According to Microsoft, the number of malicious web shells installed on web servers has almost doubled since it was last counted in August 2020.
In a blog post yesterday, the Redmond company said it was roughly recognized 140,000 web shells per month between August 2020 and January 2021, up from the 77,000 average reported last year.
The number has increased due to a change in the way hackers view web shells. In the past, web shells were seen as a tool for script kiddies defacing websites and a preferred tool for DDoS botnet operators. Today, web shells are part of the arsenal of ransomware gangs and nation-state hackers alike and are crucial tools for complex attacks.
Two of the reasons they are so popular is their versatility and the access they offer to hacked servers.

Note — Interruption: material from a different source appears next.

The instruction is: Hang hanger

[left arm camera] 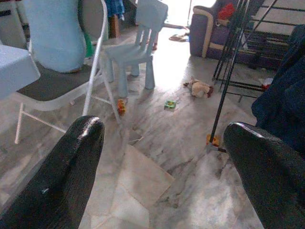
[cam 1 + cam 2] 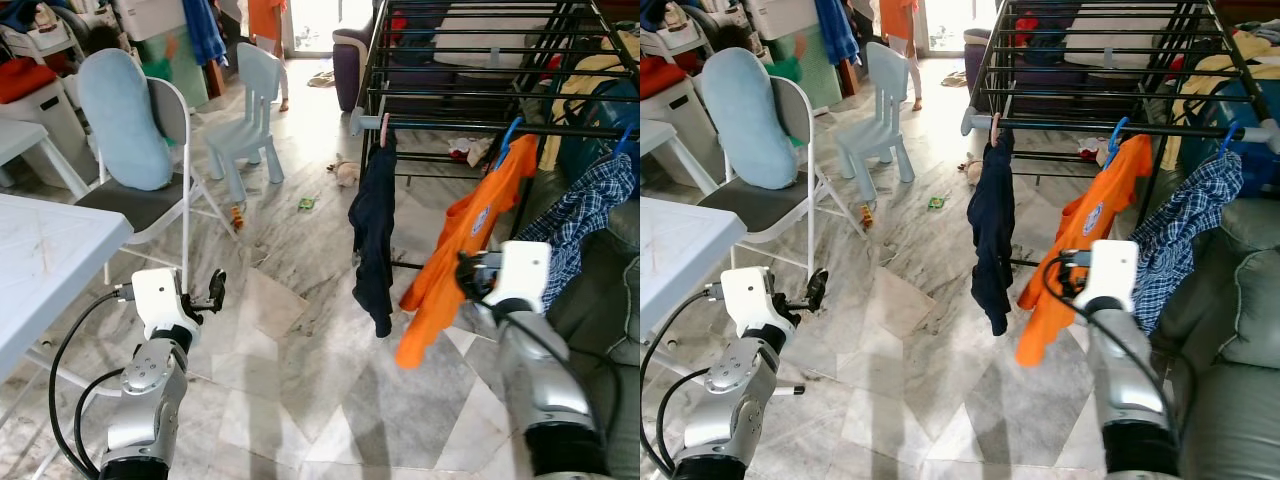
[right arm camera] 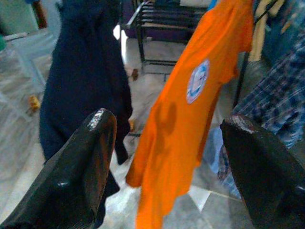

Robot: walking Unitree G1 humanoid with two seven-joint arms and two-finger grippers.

Web shells, which are nothing more than simple scripts, can be written in almost any programming language that runs on a web server – such as PHP, ASP, JSP, or JS – and can easily be hidden in the source code of a website. This makes their detection a difficult process that often requires manual analysis by a human operator.
In addition, web shells provide hackers with an easy way to execute commands on a hacked server through a graphical or command line interface, providing an easy way for attackers to escalate attacks.
Web shells are becoming more common the more servers are brought online
As corporate IT has shifted towards hybrid cloud environments, the number of companies running web servers has increased in recent years, and in many cases publicly accessible servers often have direct connections to internal networks.
As Microsoft’s statistics show, attackers also seem to have discovered this change in the composition of corporate IT networks and increased their attacks on publicly accessible systems.
Web shells now play a vital role in their attacks as they provide a way to control the hacked server and then orchestrate a pivot to a target’s internal network.
The US National Security Agency warned against such attacks in April 2020 when it published a list of 25 vulnerabilities that were commonly used to install web shells.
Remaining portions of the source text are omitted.